- _What you should do_
Write each line exactly, from the line that holds "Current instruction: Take" through the final line of the material, and no other line.

- _Data provided_
* * * *

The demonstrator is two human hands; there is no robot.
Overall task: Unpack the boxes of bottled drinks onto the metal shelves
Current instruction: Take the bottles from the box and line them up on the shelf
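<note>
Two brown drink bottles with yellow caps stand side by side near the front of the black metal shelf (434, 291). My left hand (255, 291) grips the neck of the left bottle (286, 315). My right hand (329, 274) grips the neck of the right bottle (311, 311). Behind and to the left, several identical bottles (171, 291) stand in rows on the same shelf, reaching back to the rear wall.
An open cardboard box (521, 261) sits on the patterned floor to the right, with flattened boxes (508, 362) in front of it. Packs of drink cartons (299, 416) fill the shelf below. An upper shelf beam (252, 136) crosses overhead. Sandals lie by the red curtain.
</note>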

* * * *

- _Reply_
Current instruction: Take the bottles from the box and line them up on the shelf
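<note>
Two brown drink bottles with yellow caps stand side by side near the front of the black metal shelf (434, 291). My left hand (255, 291) grips the neck of the left bottle (286, 315). My right hand (329, 274) grips the neck of the right bottle (311, 311). Behind and to the left, several identical bottles (171, 291) stand in rows on the same shelf, reaching back to the rear wall.
An open cardboard box (521, 261) sits on the patterned floor to the right, with flattened boxes (508, 362) in front of it. Packs of drink cartons (299, 416) fill the shelf below. An upper shelf beam (252, 136) crosses overhead. Sandals lie by the red curtain.
</note>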

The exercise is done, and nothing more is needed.